--- Exercise requirements ---
Across the listing below, count the lines containing "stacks". Give nothing but the number.

Supplied data Block Start

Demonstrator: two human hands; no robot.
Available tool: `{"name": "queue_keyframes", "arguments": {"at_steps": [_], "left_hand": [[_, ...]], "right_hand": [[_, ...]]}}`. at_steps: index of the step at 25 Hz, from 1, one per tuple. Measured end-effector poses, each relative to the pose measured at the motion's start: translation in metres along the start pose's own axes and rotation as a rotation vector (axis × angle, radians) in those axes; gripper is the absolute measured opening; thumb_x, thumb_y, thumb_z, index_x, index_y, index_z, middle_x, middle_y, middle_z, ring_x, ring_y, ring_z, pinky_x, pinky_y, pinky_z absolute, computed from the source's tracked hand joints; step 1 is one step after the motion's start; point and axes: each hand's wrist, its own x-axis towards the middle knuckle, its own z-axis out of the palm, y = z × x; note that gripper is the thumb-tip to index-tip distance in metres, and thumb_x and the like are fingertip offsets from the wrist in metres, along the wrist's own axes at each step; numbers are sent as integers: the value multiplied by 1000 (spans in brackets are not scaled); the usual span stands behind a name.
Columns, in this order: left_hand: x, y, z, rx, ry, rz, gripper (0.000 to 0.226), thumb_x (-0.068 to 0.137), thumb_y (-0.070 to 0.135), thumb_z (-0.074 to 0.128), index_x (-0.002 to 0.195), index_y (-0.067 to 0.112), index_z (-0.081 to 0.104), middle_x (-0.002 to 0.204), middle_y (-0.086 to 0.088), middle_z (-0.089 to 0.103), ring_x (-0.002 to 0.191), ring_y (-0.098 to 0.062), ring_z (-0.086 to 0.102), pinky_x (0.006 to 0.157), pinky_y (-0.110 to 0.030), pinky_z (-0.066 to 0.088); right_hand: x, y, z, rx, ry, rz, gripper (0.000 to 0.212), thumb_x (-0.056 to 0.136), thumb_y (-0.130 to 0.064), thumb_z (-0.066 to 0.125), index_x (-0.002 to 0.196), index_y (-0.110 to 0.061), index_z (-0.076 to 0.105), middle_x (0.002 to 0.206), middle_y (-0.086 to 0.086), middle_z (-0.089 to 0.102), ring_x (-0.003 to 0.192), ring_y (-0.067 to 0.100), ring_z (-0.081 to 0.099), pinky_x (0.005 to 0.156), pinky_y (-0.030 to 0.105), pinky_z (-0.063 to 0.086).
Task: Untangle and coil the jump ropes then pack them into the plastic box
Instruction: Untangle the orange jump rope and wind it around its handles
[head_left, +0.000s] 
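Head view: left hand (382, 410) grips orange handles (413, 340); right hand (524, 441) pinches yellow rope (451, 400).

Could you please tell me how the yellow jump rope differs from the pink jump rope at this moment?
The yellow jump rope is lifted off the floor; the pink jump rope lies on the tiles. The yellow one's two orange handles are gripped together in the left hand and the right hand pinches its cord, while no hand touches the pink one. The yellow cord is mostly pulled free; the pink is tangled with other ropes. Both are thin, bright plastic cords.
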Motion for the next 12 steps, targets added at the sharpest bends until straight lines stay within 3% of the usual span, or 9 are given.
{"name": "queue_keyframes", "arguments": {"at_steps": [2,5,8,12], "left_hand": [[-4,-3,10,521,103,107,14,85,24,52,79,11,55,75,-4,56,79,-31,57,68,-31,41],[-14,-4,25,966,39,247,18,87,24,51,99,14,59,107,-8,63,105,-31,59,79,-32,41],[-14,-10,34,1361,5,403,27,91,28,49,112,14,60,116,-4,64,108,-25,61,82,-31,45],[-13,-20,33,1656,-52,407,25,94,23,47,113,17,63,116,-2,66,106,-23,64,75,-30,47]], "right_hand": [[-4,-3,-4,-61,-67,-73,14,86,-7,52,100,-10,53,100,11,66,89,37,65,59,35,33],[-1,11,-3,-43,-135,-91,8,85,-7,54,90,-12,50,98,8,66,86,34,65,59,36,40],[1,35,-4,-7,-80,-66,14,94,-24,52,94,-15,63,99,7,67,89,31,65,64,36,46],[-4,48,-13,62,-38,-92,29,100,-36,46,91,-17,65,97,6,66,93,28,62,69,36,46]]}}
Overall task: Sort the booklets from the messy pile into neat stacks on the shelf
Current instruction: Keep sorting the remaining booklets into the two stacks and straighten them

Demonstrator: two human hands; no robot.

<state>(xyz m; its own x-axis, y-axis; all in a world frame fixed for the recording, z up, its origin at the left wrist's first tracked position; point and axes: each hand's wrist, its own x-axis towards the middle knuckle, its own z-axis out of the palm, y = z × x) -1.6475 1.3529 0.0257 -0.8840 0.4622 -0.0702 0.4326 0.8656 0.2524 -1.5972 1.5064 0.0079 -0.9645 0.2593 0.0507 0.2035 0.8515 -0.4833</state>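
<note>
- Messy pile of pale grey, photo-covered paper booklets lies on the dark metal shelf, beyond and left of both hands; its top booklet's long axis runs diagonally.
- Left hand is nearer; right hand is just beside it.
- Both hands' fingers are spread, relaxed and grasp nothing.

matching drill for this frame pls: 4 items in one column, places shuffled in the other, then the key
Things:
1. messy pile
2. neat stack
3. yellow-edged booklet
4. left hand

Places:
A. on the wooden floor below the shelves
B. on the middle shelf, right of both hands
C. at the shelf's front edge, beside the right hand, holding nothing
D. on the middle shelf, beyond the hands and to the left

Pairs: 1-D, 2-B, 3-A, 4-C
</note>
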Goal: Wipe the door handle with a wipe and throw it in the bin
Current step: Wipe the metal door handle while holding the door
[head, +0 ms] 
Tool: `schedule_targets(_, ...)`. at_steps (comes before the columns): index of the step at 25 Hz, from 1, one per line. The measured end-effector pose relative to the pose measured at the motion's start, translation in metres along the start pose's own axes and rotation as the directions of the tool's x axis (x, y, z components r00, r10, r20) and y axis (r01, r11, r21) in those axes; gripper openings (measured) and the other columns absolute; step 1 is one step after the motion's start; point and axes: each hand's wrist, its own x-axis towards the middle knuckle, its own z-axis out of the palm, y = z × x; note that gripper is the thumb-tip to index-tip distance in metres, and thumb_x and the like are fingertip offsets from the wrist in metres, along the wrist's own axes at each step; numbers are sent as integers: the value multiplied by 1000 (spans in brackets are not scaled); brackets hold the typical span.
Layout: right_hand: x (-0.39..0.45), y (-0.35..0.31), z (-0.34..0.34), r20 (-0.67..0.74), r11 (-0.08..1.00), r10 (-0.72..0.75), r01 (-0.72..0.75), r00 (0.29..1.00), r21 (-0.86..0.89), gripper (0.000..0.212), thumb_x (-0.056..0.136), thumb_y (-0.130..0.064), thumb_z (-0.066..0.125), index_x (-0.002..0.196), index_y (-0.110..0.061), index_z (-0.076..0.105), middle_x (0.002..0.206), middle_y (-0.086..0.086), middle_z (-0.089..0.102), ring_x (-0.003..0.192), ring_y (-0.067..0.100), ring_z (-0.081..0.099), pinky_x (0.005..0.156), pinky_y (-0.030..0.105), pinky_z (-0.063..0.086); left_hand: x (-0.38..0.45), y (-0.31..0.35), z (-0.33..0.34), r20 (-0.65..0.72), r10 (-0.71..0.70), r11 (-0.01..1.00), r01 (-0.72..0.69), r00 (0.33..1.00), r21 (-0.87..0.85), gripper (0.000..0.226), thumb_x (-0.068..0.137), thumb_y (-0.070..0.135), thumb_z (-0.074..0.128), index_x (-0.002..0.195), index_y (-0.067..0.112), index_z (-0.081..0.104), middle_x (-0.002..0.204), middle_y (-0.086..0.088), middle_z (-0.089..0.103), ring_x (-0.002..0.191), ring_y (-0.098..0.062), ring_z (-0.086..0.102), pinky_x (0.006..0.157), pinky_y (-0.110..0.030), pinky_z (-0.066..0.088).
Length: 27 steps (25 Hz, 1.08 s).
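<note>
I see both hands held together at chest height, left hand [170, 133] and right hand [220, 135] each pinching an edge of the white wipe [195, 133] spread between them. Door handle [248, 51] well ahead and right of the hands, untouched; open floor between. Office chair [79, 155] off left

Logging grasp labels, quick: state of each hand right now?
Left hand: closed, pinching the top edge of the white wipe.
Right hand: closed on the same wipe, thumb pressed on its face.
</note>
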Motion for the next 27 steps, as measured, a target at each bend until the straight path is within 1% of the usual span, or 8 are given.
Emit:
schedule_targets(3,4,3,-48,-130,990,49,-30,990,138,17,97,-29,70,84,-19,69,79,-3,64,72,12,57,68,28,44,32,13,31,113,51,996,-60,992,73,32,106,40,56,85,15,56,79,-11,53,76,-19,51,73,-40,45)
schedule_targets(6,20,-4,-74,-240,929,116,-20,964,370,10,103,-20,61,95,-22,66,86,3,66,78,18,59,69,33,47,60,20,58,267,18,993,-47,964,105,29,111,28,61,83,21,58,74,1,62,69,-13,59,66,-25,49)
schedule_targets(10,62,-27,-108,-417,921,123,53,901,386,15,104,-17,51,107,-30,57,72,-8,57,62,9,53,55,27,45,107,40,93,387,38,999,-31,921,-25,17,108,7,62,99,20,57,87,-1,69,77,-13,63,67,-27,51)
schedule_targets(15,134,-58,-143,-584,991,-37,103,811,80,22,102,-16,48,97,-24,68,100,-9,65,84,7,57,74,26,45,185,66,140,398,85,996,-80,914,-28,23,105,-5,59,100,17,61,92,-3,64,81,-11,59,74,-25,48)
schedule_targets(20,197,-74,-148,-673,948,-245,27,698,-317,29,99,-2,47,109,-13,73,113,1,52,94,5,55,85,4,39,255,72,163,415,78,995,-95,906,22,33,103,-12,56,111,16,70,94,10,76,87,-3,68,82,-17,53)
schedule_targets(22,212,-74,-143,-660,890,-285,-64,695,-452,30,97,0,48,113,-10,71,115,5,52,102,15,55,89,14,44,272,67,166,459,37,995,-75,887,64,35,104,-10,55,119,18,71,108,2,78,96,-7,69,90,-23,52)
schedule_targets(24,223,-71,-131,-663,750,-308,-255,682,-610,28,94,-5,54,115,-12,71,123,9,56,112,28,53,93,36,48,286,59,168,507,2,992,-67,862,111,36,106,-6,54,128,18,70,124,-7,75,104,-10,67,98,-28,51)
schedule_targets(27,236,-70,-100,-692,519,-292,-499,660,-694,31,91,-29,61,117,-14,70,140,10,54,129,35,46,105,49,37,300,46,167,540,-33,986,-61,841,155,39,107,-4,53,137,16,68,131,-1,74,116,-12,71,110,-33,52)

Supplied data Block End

--- Task result ---
2